Re: INSERT...ON DUPLICATE KEY LOCK FOR UPDATE - Mailing list pgsql-hackers

From Robert Haas
Subject Re: INSERT...ON DUPLICATE KEY LOCK FOR UPDATE
Date
Msg-id CA+TgmobzvesvFWy+Et0K3Y8TwthLan-dr9n3MBStHrZKd+TE1g@mail.gmail.com
Whole thread Raw
In response to Re: INSERT...ON DUPLICATE KEY LOCK FOR UPDATE  (Peter Geoghegan <pg@heroku.com>)
Responses Re: INSERT...ON DUPLICATE KEY LOCK FOR UPDATE
Re: INSERT...ON DUPLICATE KEY LOCK FOR UPDATE
List pgsql-hackers
On Fri, Sep 13, 2013 at 2:59 PM, Peter Geoghegan <pg@heroku.com> wrote:
> I would suggest letting those other individuals speak for themselves
> too. Particularly if you're going to name someone who is on vacation
> like that.

You seem to be under the impression that I'm mentioning Tom's name, or
Andres's, because I need to win some kind of an argument.  I don't.
We're not going to accept a patch that uses lwlocks in the way that
you are proposing.

> I mean, if we do the promise tuple
> thing, and there are multiple unique indexes, what happens when an
> inserter needs to block pending the outcome of another transaction?
> They had better go clean up the promise tuples from the other unique
> indexes that they're trying to insert into, because they cannot afford
> to hold value locks for a long time, no matter how they're
> implemented.

As Andres already pointed out, this is not correct.  Just to add to
what he said, we already have long-lasting value locks in the form of
SIREAD locks. SIREAD can exist at different levels of granularity, but
one of those levels is index-page-level granularity, where they have
the function of guarding against concurrent insertions of values that
would fall within that page, which just so happens to be the same
thing you want to do here.  The difference between those locks and
what you're proposing here is that they are implemented differently.
That is why those were acceptable and this is not.

> That could take much longer than just releasing a shared
> buffer lock, since for each unique index the promise tuple must be
> re-found from scratch. There are huge issues with additional
> complexity and bloat.
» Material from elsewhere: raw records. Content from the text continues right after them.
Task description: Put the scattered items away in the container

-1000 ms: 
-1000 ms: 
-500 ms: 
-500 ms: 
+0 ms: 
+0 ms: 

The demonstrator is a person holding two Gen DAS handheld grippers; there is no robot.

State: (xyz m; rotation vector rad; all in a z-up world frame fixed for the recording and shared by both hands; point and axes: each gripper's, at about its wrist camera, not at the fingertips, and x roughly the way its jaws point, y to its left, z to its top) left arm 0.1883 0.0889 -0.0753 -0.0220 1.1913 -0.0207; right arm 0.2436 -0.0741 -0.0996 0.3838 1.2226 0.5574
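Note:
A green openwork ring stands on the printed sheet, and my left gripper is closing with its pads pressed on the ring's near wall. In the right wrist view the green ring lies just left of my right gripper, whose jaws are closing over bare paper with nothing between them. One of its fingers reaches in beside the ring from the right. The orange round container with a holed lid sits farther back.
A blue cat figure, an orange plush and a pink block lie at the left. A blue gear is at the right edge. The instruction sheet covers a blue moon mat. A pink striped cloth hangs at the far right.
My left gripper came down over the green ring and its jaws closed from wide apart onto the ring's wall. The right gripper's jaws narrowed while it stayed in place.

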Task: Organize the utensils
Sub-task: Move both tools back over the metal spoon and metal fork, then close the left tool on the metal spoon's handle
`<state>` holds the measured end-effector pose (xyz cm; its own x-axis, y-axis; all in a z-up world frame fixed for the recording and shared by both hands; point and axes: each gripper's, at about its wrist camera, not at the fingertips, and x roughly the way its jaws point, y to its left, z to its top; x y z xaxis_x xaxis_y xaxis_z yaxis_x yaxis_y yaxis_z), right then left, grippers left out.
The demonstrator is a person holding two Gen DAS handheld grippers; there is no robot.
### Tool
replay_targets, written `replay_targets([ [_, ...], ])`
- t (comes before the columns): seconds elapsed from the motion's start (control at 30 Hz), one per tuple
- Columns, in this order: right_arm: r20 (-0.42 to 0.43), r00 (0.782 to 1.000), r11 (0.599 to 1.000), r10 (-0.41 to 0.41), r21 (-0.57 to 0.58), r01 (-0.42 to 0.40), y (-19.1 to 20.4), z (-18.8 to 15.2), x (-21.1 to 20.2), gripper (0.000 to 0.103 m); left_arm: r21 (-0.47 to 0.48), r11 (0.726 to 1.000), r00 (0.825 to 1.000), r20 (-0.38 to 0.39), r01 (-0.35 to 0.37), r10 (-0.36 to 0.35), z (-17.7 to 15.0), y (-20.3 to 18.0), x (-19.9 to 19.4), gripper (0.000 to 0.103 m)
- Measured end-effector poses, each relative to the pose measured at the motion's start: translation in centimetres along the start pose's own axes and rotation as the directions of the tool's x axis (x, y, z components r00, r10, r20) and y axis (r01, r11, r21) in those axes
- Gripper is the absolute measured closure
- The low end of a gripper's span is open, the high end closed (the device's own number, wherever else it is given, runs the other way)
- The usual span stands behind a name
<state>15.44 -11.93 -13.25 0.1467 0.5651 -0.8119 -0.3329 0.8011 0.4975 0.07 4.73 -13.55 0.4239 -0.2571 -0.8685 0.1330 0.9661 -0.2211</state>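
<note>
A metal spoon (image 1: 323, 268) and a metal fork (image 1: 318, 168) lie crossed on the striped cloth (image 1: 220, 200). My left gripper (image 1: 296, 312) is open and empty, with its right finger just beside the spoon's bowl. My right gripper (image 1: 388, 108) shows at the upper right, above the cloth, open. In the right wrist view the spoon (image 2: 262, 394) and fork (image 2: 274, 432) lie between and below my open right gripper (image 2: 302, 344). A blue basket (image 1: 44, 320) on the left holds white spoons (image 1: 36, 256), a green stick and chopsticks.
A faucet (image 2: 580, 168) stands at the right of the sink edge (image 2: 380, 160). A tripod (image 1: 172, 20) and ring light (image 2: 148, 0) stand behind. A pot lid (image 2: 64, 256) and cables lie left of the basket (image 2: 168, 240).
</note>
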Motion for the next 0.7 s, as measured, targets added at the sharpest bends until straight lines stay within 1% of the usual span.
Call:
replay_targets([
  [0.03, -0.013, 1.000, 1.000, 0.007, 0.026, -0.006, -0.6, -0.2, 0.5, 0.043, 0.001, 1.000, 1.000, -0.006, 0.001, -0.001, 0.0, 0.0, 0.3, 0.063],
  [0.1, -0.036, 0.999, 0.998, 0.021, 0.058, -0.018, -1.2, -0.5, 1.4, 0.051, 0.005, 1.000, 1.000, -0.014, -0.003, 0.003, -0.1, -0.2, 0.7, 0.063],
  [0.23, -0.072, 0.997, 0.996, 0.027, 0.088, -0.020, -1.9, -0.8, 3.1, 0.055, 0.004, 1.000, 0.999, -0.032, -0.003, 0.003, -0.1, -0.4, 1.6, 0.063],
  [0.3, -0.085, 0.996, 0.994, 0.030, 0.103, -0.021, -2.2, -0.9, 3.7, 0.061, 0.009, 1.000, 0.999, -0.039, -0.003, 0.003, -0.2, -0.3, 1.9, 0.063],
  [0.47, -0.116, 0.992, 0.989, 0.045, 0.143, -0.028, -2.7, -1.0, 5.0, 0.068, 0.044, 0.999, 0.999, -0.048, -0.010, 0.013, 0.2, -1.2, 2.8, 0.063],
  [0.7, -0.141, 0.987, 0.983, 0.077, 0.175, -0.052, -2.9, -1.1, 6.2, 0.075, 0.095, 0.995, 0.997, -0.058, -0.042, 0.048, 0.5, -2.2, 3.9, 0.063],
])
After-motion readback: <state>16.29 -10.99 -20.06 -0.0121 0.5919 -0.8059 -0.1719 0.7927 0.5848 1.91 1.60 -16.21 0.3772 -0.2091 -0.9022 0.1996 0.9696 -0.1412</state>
Oh, and now your lightweight locks aren't so
> lightweight any more.

Yep, totally agreed.  If you simply lock the buffer, or take some
other action which freezes out all concurrent modifications to the
page, then re-finding the lock is much simpler.  On the other hand,
it's much simpler precisely because you've reduced concurrency to the
degree necessary to make it simple.  And reducing concurrency is bad.
Similarly, complexity and bloat are not great things taken in
isolation, but many of our existing locking schemes are already very
complex.  Tuple locks result in a complex jig that involves locking
the tuple via the heavyweight lock manager, performing a WAL-logged
modification to the page, and then releasing the lock in the
heavyweight lock manager.  As here, that is way more expensive than
simply grabbing and holding a share-lock on the page.  But we get a
number of important benefits out of it.  The backend remains
interruptible while the tuple is locked, the protocol for granting
locks is FIFO to prevent starvation, we don't suppress page eviction
while the lock is held, we can simultaneously lock arbitrarily large
numbers of tuples, and deadlocks are detect and handled cleanly.  If
those requirements were negotiable, we would surely have negotiated
them away already, because the performance benefits would be immense.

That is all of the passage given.